Science: On Data Analysis (Quotes)

"As in Mathematics, so in Natural Philosophy, the Investigation of difficult Things by the Method of Analysis, ought ever to precede the Method of Composition. This Analysis consists in making Experiments and Observations, and in drawing general Conclusions from them by Induction, and admitting of no Objections against the Conclusions but such as are taken from Experiments, or other certain Truths." (Sir Isaac Newton, "Opticks", 1704)

"The errors which arise from the absence of facts are far more numerous and more durable than those which result from unsound reasoning respecting true data." (Charles Babbage, "On the Economy of Machinery and Manufactures", 1832)

"In every branch of knowledge the progress is proportional to the amount of facts on which to build, and therefore to the facility of obtaining data." (James C Maxwell, [letter to Lewis Campbell] 1851)

"Not even the most subtle and skilled analysis can overcome completely the unreliability of basic data." (Roy D G Allen, "Statistics for Economists", 1951)

"The technical analysis of any large collection of data is a task for a highly trained and expensive man who knows the mathematical theory of statistics inside and out. Otherwise the outcome is likely to be a collection of drawings - quartered pies, cute little battleships, and tapering rows of sturdy soldiers in diversified uniforms - interesting enough in the colored Sunday supplement, but hardly the sort of thing from which to draw reliable inferences." (Eric T Bell, "Mathematics: Queen and Servant of Science", 1951)

"If data analysis is to be well done, much of it must be a matter of judgment, and ‘theory’ whether statistical or non-statistical, will have to guide, not command." (John W Tukey, "The Future of Data Analysis", Annals of Mathematical Statistics, Vol. 33 (1), 1962)

"The most important maxim for data analysis to heed, and one which many statisticians seem to have shunned is this: ‘Far better an approximate answer to the right question, which is often vague, than an exact answer to the wrong question, which can always be made precise.’ Data analysis must progress by approximate answers, at best, since its knowledge of what the problem really is will at best be approximate." (John W Tukey, "The Future of Data Analysis", Annals of Mathematical Statistics, Vol. 33, No. 1, 1962)

"Statistical methods are tools of scientific investigation.
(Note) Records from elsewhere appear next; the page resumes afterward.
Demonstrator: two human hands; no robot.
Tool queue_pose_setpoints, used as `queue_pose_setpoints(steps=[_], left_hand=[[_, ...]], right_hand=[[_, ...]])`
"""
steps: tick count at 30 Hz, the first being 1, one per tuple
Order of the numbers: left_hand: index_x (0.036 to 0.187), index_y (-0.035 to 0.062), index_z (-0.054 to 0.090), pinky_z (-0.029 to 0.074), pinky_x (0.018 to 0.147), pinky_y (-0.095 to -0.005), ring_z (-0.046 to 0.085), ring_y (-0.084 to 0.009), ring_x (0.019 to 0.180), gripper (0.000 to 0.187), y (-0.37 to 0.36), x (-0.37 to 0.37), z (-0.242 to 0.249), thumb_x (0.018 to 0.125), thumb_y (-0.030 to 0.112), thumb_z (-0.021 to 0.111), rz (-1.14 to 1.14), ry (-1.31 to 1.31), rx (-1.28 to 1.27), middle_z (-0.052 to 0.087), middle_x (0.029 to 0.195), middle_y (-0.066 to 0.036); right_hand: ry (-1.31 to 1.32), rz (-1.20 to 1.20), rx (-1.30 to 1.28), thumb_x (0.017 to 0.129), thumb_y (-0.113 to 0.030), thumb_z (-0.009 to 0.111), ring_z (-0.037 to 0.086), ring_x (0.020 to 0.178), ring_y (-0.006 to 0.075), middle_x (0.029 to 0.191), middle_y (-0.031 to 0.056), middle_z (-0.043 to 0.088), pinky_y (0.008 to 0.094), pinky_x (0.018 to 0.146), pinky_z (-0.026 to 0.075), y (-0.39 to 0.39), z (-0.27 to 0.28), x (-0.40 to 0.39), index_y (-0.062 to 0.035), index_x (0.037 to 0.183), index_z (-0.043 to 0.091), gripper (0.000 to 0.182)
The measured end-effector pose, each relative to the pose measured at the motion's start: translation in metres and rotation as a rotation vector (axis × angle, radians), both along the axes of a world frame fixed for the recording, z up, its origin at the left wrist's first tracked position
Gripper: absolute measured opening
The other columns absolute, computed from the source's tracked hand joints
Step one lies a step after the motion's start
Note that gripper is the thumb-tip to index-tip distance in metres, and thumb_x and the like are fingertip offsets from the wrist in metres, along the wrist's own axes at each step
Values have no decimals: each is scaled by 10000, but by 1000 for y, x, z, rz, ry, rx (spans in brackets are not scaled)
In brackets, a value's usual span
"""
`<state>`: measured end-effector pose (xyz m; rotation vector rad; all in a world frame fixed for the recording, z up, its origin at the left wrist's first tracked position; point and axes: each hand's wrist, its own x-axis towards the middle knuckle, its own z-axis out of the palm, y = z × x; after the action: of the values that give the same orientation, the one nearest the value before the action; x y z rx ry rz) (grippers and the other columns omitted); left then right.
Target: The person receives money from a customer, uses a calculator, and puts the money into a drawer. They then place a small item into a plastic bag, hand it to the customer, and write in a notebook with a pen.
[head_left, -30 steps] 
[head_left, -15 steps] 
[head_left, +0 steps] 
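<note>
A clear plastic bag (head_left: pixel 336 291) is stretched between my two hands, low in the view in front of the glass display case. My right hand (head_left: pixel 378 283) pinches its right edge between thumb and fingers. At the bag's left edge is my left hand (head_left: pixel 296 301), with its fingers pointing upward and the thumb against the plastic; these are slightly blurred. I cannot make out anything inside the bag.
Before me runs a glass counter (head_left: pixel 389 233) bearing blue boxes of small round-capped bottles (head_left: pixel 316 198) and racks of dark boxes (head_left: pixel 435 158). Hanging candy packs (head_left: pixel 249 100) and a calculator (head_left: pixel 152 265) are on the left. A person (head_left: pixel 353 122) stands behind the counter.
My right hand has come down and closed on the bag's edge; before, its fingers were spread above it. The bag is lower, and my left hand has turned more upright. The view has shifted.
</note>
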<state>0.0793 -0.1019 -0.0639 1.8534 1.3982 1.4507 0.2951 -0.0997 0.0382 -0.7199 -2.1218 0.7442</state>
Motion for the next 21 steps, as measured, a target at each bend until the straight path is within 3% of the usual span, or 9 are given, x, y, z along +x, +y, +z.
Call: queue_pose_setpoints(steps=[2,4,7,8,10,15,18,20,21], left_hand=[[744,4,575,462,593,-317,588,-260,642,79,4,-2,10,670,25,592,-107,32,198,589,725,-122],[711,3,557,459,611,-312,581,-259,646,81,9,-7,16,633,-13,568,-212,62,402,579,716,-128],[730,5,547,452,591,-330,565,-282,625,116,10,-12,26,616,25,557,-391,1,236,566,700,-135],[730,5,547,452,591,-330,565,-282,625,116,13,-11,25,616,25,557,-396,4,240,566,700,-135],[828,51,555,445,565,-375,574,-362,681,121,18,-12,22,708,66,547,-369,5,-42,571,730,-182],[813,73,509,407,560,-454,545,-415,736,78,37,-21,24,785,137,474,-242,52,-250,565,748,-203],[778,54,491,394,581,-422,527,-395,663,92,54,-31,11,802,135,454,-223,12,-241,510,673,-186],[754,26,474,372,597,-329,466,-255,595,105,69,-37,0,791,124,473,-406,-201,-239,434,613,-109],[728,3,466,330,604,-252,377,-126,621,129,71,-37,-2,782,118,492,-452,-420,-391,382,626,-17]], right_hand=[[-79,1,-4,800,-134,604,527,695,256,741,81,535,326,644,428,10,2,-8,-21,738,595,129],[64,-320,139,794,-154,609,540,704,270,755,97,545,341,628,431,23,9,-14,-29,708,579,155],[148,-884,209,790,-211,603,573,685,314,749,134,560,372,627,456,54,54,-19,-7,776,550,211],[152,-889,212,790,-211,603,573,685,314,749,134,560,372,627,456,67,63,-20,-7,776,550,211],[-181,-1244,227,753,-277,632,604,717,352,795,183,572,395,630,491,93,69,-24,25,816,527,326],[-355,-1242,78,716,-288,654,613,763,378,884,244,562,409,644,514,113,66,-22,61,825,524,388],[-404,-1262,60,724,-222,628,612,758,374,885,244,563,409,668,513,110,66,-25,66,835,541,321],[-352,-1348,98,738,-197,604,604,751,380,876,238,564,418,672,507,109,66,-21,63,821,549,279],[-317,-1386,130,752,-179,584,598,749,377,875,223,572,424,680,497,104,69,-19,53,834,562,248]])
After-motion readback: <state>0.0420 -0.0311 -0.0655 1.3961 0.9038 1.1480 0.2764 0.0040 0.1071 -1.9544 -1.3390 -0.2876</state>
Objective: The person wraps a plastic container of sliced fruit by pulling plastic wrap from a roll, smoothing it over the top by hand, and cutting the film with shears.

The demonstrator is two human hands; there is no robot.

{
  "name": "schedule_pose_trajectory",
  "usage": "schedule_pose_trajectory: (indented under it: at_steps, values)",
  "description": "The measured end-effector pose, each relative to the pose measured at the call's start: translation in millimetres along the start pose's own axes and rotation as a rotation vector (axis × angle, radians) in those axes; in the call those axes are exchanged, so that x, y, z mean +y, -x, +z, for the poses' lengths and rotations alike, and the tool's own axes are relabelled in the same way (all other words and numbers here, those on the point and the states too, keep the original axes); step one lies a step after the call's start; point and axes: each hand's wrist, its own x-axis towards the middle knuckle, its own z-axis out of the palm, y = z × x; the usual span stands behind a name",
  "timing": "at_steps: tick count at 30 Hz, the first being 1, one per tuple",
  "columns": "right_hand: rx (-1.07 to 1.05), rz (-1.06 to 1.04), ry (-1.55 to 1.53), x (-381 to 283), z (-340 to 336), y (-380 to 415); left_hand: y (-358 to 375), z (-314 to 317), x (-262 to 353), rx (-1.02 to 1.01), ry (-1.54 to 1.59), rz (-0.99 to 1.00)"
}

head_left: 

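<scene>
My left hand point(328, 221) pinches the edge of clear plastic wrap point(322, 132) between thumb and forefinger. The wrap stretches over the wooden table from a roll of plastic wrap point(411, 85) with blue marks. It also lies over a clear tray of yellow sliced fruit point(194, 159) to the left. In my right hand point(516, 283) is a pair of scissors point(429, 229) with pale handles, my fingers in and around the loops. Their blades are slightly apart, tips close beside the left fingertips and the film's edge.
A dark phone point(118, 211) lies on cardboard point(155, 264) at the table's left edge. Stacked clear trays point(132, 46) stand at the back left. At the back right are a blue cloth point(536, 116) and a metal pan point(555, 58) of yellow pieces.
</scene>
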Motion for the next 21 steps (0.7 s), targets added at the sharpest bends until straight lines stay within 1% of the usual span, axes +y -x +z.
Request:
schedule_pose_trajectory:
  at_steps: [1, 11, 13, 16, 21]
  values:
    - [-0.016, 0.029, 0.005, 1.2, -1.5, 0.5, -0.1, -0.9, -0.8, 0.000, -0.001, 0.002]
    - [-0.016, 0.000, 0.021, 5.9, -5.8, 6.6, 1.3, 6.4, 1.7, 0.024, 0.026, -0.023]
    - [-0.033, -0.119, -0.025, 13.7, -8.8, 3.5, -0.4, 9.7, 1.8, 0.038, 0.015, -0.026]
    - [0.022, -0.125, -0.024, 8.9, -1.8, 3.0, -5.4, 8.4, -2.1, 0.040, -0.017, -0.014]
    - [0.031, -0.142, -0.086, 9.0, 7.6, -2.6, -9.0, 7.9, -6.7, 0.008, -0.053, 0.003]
Scientific investigation is a controlled learning process in which various aspects of a problem are illuminated as the study proceeds. It can be thought of as a major iteration within which secondary iterations occur. The major iteration is that in which a tentative conjecture suggests an experiment, appropriate analysis of the data so generated leads to a modified conjecture, and this in turn leads to a new experiment, and so on." (George E P Box & George C Tjao, "Bayesian Inference in Statistical Analysis", 1973)

"[...] be wary of analysts that try to quantify the unquantifiable." (Ralph Keeney & Raiffa Howard, "Decisions with Multiple Objectives: Preferences and Value Trade-offs", 1976)

"The fact must be expressed as data, but there is a problem in that the correct data is difficult to catch. So that I always say 'When you see the data, doubt it!' 'When you see the measurement instrument, doubt it!' [...]For example, if the methods such as sampling, measurement, testing and chemical analysis methods were incorrect, data. […] to measure true characteristics and in an unavoidable case, using statistical sensory test and express them as data." (Kaoru Ishikawa, Annual Quality Congress Transactions, 1981)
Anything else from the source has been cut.